Department of Biomedical Data Science, Stanford University, Stanford, California, United States of America.
Department of Genetics, University of Pennsylvania, Philadelphia, Pennsylvania, United States of America.
PLoS Genet. 2021 Apr 26;17(4):e1009464. doi: 10.1371/journal.pgen.1009464. eCollection 2021 Apr.
As a type of relatively new methodology, the transcriptome-wide association study (TWAS) has gained interest due to capacity for gene-level association testing. However, the development of TWAS has outpaced statistical evaluation of TWAS gene prioritization performance. Current TWAS methods vary in underlying biological assumptions about tissue specificity of transcriptional regulatory mechanisms. In a previous study from our group, this may have affected whether TWAS methods better identified associations in single tissues versus multiple tissues. We therefore designed simulation analyses to examine how the interplay between particular TWAS methods and tissue specificity of gene expression affects power and type I error rates for gene prioritization. We found that cross-tissue identification of expression quantitative trait loci (eQTLs) improved TWAS power. Single-tissue TWAS (i.e., PrediXcan) had robust power to identify genes expressed in single tissues, but, often found significant associations in the wrong tissues as well (therefore had high false positive rates). Cross-tissue TWAS (i.e., UTMOST) had overall equal or greater power and controlled type I error rates for genes expressed in multiple tissues. Based on these simulation results, we applied a tissue specificity-aware TWAS (TSA-TWAS) analytic framework to look for gene-based associations with pre-treatment laboratory values from AIDS Clinical Trial Group (ACTG) studies. We replicated several proof-of-concept transcriptionally regulated gene-trait associations, including UGT1A1 (encoding bilirubin uridine diphosphate glucuronosyltransferase enzyme) and total bilirubin levels (p = 3.59×10-12), and CETP (cholesteryl ester transfer protein) with high-density lipoprotein cholesterol (p = 4.49×10-12). We also identified several novel genes associated with metabolic and virologic traits, as well as pleiotropic genes that linked plasma viral load, absolute basophil count, and/or triglyceride levels. By highlighting the advantages of different TWAS methods, our simulation study promotes a tissue specificity-aware TWAS analytic framework that revealed novel aspects of HIV-related traits.

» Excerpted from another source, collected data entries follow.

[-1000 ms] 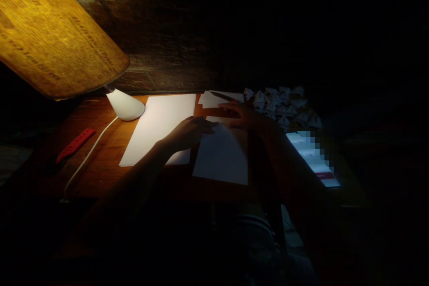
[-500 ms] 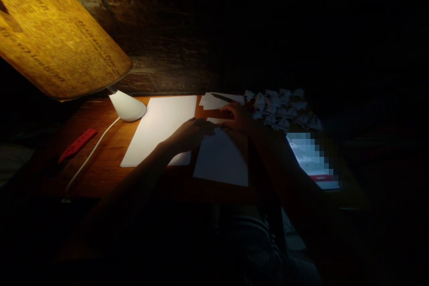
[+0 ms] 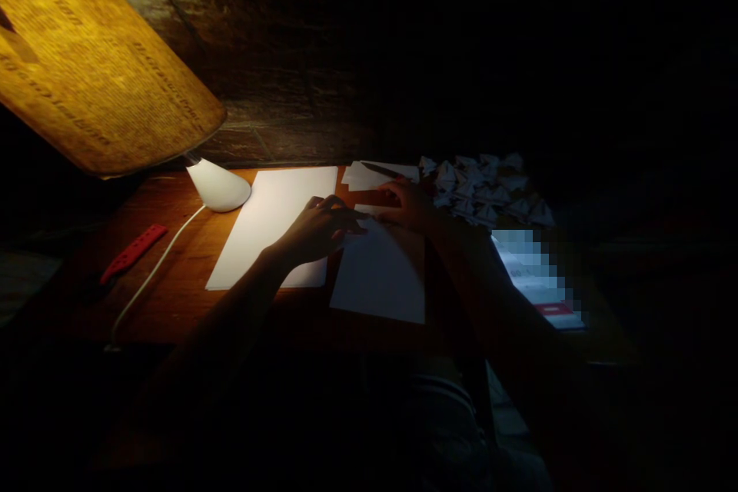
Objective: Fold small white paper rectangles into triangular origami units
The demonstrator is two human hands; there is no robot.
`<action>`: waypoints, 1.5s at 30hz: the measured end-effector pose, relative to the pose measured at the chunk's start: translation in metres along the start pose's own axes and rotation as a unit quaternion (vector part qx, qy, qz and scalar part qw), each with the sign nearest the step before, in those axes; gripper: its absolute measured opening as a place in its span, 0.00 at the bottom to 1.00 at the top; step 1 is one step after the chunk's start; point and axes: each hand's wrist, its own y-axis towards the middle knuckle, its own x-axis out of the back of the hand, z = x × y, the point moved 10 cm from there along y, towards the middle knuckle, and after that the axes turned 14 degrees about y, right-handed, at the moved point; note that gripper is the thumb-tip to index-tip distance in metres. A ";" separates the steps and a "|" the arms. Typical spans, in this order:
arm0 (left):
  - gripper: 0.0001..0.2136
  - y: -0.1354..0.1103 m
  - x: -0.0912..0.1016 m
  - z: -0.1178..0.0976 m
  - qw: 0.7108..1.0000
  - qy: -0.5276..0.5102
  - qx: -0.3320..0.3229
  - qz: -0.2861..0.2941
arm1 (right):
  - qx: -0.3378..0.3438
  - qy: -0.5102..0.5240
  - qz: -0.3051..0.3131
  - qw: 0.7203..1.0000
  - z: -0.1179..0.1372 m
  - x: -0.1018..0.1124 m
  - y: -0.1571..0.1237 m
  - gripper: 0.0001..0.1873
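Clock positions were read from the center of the paper sheet under the hands, with 12 pointing away from the person.

The wooden table (image 3: 190, 261) supported the parts listed. The lamp shade (image 3: 109, 54), between 10 and 11 o'clock, carried rows of dark print on a yellow-brown ground; the lettering was blurred and could not be read with certainty. The paper stack (image 3: 277, 227), plain white, lay at 10 o'clock. The paper sheet (image 3: 377, 277) lay flat, nearest the person's middle, its near part in shadow. The heap of folded papers (image 3: 484, 188) occupied 2 o'clock. The lit screen (image 3: 527, 280), at 3 o'clock, showed a red band near its close end; part was covered by coarse squares, and its small characters were illegible.

The left hand (image 3: 320, 229), at 10 o'clock, was open, fingers partly spread and bent, fingertips at the sheet's far left edge. The right hand (image 3: 409, 204), at 1 o'clock, had loosely curled fingers over the far edge; darkness hid whether it gripped the paper. The hands were near each other but apart.

The paper slips (image 3: 357, 174) lay at 12 o'clock. The lamp's white base (image 3: 222, 186) stood at 10 o'clock. The red strip (image 3: 134, 254) and white cord (image 3: 155, 274) lay at 9 o'clock. A dark blade (image 3: 380, 170) rested on the slips.
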 end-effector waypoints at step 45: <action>0.22 -0.001 -0.003 0.001 0.999 -0.029 -0.012 -0.011 | 0.005 0.003 0.026 1.000 0.003 0.000 -0.001 0.23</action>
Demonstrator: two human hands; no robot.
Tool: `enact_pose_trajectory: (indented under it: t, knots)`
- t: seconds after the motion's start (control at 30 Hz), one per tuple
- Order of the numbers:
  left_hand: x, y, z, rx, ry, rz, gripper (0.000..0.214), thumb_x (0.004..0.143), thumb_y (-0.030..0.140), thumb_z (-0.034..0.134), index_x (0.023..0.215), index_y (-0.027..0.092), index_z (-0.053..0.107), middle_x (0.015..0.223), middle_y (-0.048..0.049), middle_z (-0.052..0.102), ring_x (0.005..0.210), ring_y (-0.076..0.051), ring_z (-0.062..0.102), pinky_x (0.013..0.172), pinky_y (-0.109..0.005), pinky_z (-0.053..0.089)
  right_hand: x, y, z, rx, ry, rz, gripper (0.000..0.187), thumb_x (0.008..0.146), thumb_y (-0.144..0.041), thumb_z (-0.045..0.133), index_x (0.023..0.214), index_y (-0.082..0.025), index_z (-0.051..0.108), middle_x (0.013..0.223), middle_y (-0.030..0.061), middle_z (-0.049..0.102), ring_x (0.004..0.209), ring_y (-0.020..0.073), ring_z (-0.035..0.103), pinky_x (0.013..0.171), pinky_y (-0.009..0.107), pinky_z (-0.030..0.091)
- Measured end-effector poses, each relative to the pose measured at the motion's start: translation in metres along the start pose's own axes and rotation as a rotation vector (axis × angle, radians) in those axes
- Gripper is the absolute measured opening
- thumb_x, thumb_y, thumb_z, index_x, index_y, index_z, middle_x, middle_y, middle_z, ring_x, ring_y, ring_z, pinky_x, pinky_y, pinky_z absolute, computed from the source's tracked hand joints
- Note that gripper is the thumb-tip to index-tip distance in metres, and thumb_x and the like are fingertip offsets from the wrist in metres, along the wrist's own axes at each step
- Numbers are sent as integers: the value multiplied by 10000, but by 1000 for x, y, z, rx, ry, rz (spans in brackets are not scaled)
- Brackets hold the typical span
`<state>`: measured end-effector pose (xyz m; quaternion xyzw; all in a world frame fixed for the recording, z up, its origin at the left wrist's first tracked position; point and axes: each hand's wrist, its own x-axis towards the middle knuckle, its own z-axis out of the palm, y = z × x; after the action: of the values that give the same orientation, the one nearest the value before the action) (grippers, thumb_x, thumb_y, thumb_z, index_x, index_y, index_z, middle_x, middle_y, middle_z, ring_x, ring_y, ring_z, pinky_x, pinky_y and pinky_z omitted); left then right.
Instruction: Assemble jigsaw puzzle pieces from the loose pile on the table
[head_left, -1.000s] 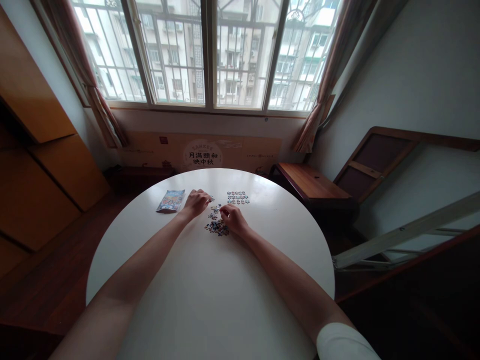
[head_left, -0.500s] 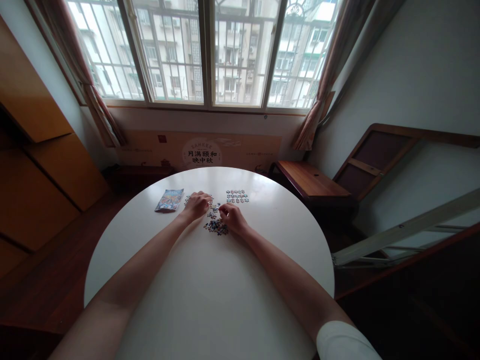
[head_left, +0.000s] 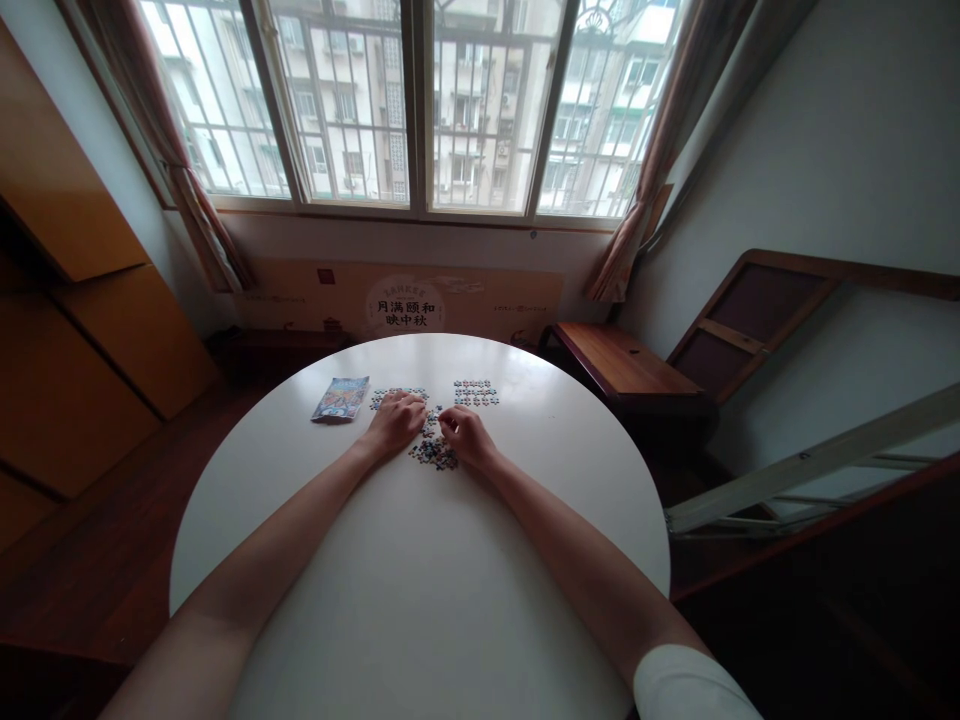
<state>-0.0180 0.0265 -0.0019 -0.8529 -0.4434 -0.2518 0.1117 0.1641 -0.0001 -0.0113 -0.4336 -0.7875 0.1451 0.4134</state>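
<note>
My left hand (head_left: pixel 397 422) rests palm down at the near edge of a patch of jigsaw pieces (head_left: pixel 403 391), its fingers lying low and partly covering them. To its right, my right hand (head_left: pixel 466 437) has thumb and forefinger bent together in a pinch beside a few loose pieces (head_left: pixel 430 424). Whatever sits at those fingertips is too small to make out. Just below, between the wrists, lies a heap of mixed jigsaw pieces (head_left: pixel 433 455). Beyond my right hand, more pieces (head_left: pixel 476 392) are laid out in neat rows.
A colourful puzzle packet (head_left: pixel 341 399) lies left of my left hand on the round white table (head_left: pixel 420 580). Behind the table stands a printed cardboard panel (head_left: pixel 465 290) under the window. A wooden bench (head_left: pixel 626 358) is at the right, with a metal-framed piece (head_left: pixel 810 455) nearer.
My left hand has drawn slightly nearer and flattened, showing more of the pieces behind it. My right hand keeps its pinch in almost the same place. The view has shifted slightly.
</note>
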Motion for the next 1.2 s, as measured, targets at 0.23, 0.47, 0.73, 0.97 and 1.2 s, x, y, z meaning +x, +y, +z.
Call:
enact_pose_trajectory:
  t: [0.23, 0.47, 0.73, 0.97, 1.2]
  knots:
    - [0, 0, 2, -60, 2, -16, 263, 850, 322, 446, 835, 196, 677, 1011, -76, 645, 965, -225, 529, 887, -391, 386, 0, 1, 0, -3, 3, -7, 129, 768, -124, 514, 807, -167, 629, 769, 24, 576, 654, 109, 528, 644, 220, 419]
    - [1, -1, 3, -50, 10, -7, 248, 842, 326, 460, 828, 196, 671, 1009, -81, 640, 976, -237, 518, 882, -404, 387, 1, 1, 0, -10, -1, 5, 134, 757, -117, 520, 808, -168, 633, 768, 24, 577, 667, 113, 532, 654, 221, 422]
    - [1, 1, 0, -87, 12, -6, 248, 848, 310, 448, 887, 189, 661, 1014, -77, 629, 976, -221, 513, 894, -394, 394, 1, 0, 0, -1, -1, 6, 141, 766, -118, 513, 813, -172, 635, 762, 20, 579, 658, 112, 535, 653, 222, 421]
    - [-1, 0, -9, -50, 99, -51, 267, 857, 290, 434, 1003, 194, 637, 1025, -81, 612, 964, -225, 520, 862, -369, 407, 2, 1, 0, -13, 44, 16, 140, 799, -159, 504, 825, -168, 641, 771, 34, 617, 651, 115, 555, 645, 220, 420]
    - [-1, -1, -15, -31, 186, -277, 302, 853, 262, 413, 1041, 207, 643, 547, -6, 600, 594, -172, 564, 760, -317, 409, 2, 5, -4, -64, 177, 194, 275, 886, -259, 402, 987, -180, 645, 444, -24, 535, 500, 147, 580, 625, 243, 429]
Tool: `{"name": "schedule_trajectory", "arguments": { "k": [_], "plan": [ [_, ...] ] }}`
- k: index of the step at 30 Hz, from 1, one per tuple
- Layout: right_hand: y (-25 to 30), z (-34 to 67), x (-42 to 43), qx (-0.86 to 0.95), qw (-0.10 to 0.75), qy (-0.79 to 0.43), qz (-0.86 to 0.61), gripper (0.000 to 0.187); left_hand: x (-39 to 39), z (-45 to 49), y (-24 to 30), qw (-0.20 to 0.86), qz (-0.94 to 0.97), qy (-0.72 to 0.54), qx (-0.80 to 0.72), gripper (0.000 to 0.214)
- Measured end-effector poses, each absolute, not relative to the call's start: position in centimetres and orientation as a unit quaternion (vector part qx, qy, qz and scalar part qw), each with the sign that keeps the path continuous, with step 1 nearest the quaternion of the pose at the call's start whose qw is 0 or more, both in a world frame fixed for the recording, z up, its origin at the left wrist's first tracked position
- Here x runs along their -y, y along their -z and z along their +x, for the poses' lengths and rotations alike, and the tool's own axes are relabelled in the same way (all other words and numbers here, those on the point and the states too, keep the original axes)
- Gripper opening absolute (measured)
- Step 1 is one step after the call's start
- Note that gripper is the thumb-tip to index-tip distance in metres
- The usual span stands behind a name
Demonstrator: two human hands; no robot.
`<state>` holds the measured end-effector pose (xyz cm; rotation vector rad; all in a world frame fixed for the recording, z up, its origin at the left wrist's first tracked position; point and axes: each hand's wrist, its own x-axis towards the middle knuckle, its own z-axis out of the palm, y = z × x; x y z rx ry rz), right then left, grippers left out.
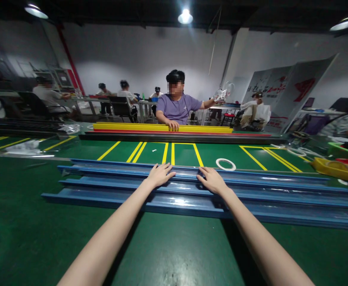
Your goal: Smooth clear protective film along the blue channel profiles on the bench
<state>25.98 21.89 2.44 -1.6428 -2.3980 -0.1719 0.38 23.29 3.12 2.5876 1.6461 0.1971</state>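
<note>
Several long blue channel strips [102,196] lie side by side across the green table, running left to right. My left hand [160,175] rests on the far strips, its fingers stretched out to the right. On the same far strips, a short way to the right, lies my right hand [212,180] with its fingers apart and pointing left. Both hands touch the strips from above, and neither is wrapped round one. The undersides of my fingers are hidden.
Beyond are yellow tape lines on the green table [147,155], a white tape ring [225,164], and yellow [203,129], red and black [162,137] strips. A co-worker [178,105] opposite rests a hand on the yellow strip. Yellow trays [336,170] stand at right.
</note>
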Motion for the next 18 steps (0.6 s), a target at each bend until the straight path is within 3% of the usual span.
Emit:
{"name": "schedule_trajectory", "arguments": {
  "k": [5, 10, 18],
  "plan": [
    [-2.9, 26.5, -22.6, 0.829, 0.099, 0.052, -0.548, 0.057, -23.6, 0.8, -3.8, 0.035, 0.841, -0.049, -0.538, 0.061],
    [-3.4, 26.8, -24.2, 0.835, 0.07, 0.039, -0.545, 0.05, -24.3, 0.8, -4.1, 0.021, 0.847, -0.032, -0.531, 0.06],
    [-4.0, 26.7, -25.4, 0.84, 0.043, -0.027, -0.54, 0.06, -24.9, 1.3, -4.3, -0.043, 0.868, -0.005, -0.494, 0.056]
  ]
}}
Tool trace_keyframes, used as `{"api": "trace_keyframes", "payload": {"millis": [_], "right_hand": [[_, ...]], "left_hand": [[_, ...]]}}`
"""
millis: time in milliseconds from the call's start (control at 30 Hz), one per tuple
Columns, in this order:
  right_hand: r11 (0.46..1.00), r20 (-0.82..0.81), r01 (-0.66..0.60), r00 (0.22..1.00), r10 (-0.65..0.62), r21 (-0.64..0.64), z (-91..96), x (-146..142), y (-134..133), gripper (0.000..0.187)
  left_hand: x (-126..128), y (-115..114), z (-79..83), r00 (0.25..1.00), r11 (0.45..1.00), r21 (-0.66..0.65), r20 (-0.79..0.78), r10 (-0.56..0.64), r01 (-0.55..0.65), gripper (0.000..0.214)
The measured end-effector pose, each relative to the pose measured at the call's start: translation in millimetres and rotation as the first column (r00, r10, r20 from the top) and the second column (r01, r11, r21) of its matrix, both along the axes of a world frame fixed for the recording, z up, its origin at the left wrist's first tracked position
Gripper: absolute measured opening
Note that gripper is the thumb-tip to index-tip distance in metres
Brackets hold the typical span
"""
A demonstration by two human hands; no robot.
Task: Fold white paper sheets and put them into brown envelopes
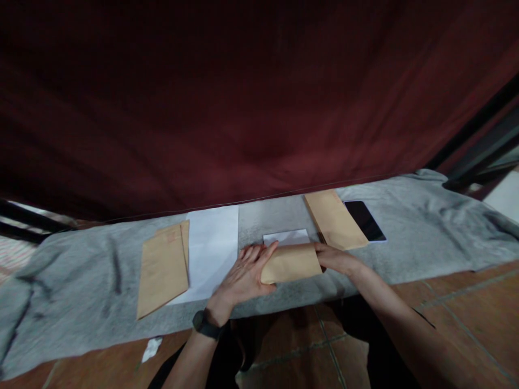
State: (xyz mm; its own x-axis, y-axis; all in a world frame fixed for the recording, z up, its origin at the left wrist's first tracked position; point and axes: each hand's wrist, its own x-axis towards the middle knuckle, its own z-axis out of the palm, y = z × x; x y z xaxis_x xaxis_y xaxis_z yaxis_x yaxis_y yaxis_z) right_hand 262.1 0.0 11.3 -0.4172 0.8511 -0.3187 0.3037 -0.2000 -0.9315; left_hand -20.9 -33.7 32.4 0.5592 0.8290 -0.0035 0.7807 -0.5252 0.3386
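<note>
A brown paper envelope (292, 263) lies crosswise in front of me, between my hands. My left hand (249, 270) is closed on its left end, with the thumb and fingers around the edge. At the right end, my right hand (334, 259) grips the envelope, its fingertips hidden behind the paper. Just beyond the envelope, a piece of white paper (286, 236) shows, partly covered by it.
Left of my hands, several brown envelopes (164, 265) overlap white sheets (214, 243). To the right, another brown envelope (336, 219) lies beside a dark phone (365, 220). A grey cloth (421, 232) covers the surface, backed by a dark red curtain (259, 119). A white scrap (151, 349) is on the tiled floor.
</note>
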Motion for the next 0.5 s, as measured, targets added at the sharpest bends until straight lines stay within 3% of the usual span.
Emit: {"api": "trace_keyframes", "payload": {"millis": [67, 167, 267, 367, 500], "right_hand": [[0.999, -0.116, 0.028, 0.993, -0.033, -0.040, 4.1, 3, 6, 0.034], [0.978, -0.210, 0.204, 0.958, -0.194, 0.030, 2.4, 6, 15, 0.042], [0.905, 0.043, 0.329, 0.935, -0.353, 0.271, -9.0, 3, 14, 0.039], [0.828, 0.425, 0.180, 0.789, -0.444, 0.531, -19.4, -6, 4, 0.038], [0.834, 0.682, -0.025, 0.589, -0.433, 0.551, -17.8, -19, -10, 0.049]], "left_hand": [[-7, 0, 4.5, 0.999, 0.998, 0.041, 0.011, 0.044, -0.045, 0.116], [-22, 3, 8.6, 0.990, 0.986, 0.087, 0.032, 0.138, -0.140, 0.116], [-38, 7, 5.9, 0.985, 0.982, 0.085, 0.027, 0.169, -0.171, 0.119], [-50, 8, -0.6, 0.984, 0.981, 0.070, 0.007, 0.180, -0.180, 0.119], [-64, 7, -6.6, 0.973, 0.972, 0.052, -0.015, 0.229, -0.228, 0.116]]}}
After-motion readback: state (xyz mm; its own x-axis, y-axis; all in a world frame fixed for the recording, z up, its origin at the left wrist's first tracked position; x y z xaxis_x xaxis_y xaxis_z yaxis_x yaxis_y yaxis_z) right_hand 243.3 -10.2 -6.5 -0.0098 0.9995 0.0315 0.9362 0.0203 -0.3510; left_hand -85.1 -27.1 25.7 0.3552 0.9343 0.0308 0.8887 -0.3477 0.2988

作为一种相对较新的方法,转录组关联研究(TWAS)因其具有基因水平关联测试的能力而受到关注。然而,TWAS 的发展已经超过了 TWAS 基因优先级性能的统计评估。目前的 TWAS 方法在转录调控机制的组织特异性的基本生物学假设方面有所不同。在我们之前的研究中,这可能影响了 TWAS 方法是否能更好地识别单一组织与多个组织中的关联。因此,我们设计了模拟分析,以研究特定 TWAS 方法与基因表达组织特异性之间的相互作用如何影响基因优先级排序的功效和 I 型错误率。我们发现,跨组织鉴定表达数量性状基因座(eQTLs)可以提高 TWAS 的功效。单组织 TWAS(即 PrediXcan)具有强大的识别单组织中表达的基因的能力,但也经常在错误的组织中发现显著的关联(因此具有较高的假阳性率)。跨组织 TWAS(即 UTMOST)具有整体相等或更高的功效,并控制了多个组织中表达的基因的 I 型错误率。基于这些模拟结果,我们应用了一种具有组织特异性意识的 TWAS(TSA-TWAS)分析框架,从艾滋病临床试验组(ACTG)的研究中寻找与预处理实验室值相关的基于基因的关联。我们复制了几个经证明的转录调控基因-性状关联,包括 UGT1A1(编码胆红素尿苷二磷酸葡萄糖醛酸基转移酶酶)和总胆红素水平(p=3.59×10-12),以及 CETP(胆固醇酯转移蛋白)与高密度脂蛋白胆固醇(p=4.49×10-12)。我们还发现了一些与代谢和病毒学特征相关的新基因,以及与血浆病毒载量、绝对嗜碱性粒细胞计数和/或甘油三酯水平相关的多效性基因。通过突出不同 TWAS 方法的优势,我们的模拟研究促进了一种具有组织特异性意识的 TWAS 分析框架,该框架揭示了与 HIV 相关特征的新方面。